Pour ce braquage sonore, PRK a réuni une équipe de choc. Aux manettes de la production, on retrouve l’incontournable Deep Jandu. Le maestro livre ici une architecture sonore hybride, fusionnant l’efficacité solaire du reggaeton avec la tension nerveuse du pop-rap. C’est un travail de précision chirurgicale : chaque battement est pensé pour faire vibrer les murs, chaque texture sonore apporte une profondeur inattendue à cette danse effrénée.
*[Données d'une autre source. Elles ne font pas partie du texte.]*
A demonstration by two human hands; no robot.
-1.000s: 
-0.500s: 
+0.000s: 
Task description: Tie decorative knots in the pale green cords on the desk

La magie opère véritablement dans le contraste des voix. Si PRK déploie un charisme vocal magnétique, l’arrivée de J.Hind injecte une dose de bitume et de flow percutant qui vient équilibrer l’ensemble. On ne parle plus ici de simple collaboration, mais d’une alchimie organique où les styles se percutent pour créer une signature unique. En à peine plus de deux minutes, le trio réussit le pari de l’essentiel : supprimer le superflu pour ne garder que l’instinct.
Accompagné d’un clip léché signé Lill Bigg, « Oh No » n’est pas seulement un titre qu’on écoute, c’est une expérience nocturne que l’on subit avec un plaisir non dissimulé. Une preuve supplémentaire, s’il en fallait une, que PRK Originals tient là le nouveau tempo de la rue.